I just use small ceramic space heater (the little box space heaters). I turn it on high and lay my bridle over the top of it so the bit is hanging in the middle of the heater grate. After about 2-3 minutes, the bit is toasty warm! Of course, you have to have an electrical outlet in your tack room for this to work ;-).


----------



## aspin231 (Mar 20, 2010)

NorthernMama said:


> I don't understand what the rice and tea are for though. How does that keep the bit warm or make it warm?


The rice is what kees this warm- throw it in the microwave before you head to the barn and the dried rice holds the heat. The tea is just for scent.


----------



## Gidget (Jan 19, 2010)

I want to make one! I felt the bit on my face the other day and I about died. It was sooo cold! I tried warming it up under my coat and it didn't help. Can I have the thread for this?


----------



## MissH (Apr 10, 2010)

aspin231 said:


> The rice is what kees this warm- throw it in the microwave before you head to the barn and the dried rice holds the heat. The tea is just for scent.



Exactly. I used it for the first time tonight, and it worked like a charm. 

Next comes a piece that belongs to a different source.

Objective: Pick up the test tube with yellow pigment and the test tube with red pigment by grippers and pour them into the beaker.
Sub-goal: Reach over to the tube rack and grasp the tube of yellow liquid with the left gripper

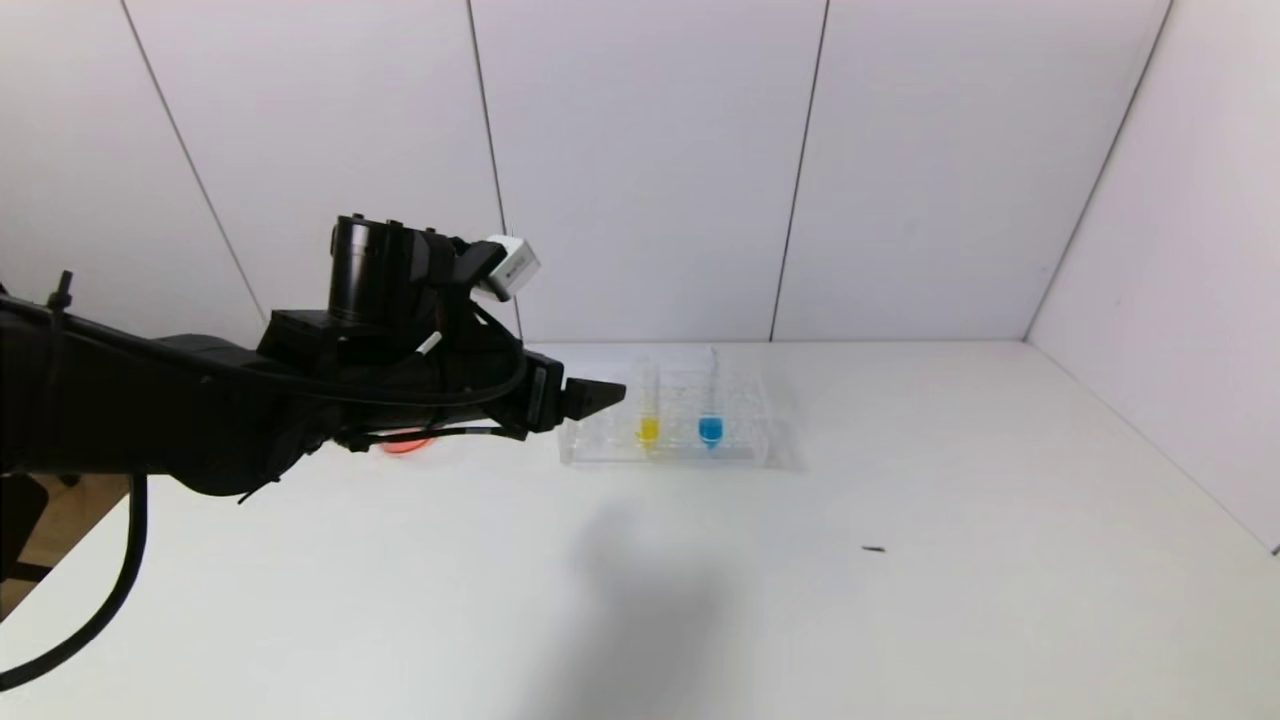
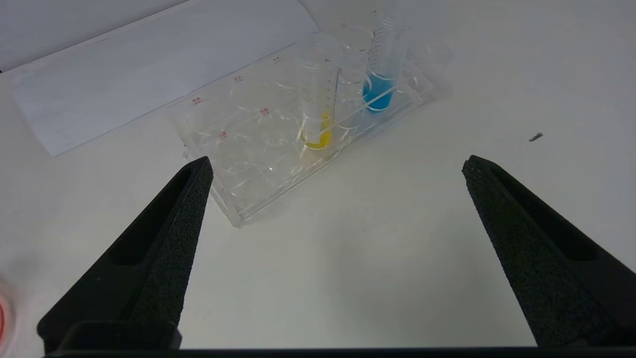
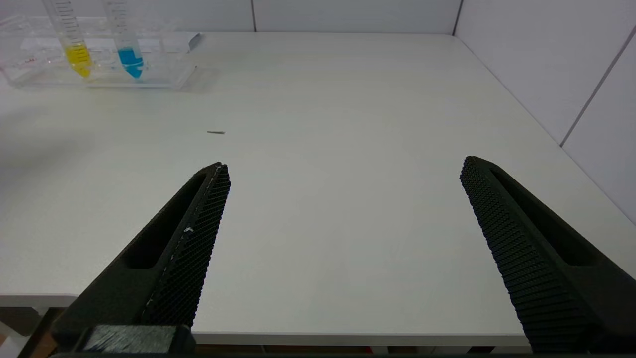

As for the other poster I can't remember where the thread was with this design in it! So sorry!


----------



## Fifty (Jul 1, 2010)

I have my own homemade bit warmer too! I call it 'My Hands"


----------



## Gidget (Jan 19, 2010)

my hands are always freezing so it doesn't help me out.


----------



## MissH (Apr 10, 2010)

Then you totally need glove/toe warmers. I couldn't live without them. They are the only reason I can ride during the winter months for sure.


----------



## Gidget (Jan 19, 2010)

I wear gloves..hands still get cold...feet are usually always ice feeling...I have had poor circulation ever since I was little...I need toe warmers especially!


----------



## NorthernMama (Mar 12, 2008)

aspin231 said:


> The rice is what kees this warm- throw it in the microwave before you head to the barn and the dried rice holds the heat. The tea is just for scent.


Oh. Good idea. Thanks.


----------



## Gidget (Jan 19, 2010)

Here is my ghetto bit warmer I made last night at 3 in the morning =D


----------



## Spastic_Dove (Oct 4, 2007)

Yay! Gidget, did my ramblings help at all? 

I never thought of tea. Thats a great idea.


----------



## Gidget (Jan 19, 2010)

IT DID =D

I didn't have a sewing machine sooo i did hand stitching and as you can see I am not good at it but I shook it around and no rice is coming out. Now my horse will have a happy mouth.

I highly recommend the tea....hot rice stinks.


----------



## MissH (Apr 10, 2010)

I LOVE that you made one Gidget!!! Hand stitching and all! Woohoo!!! Let me know when you try it - I've used mine twice, it's awesome!


----------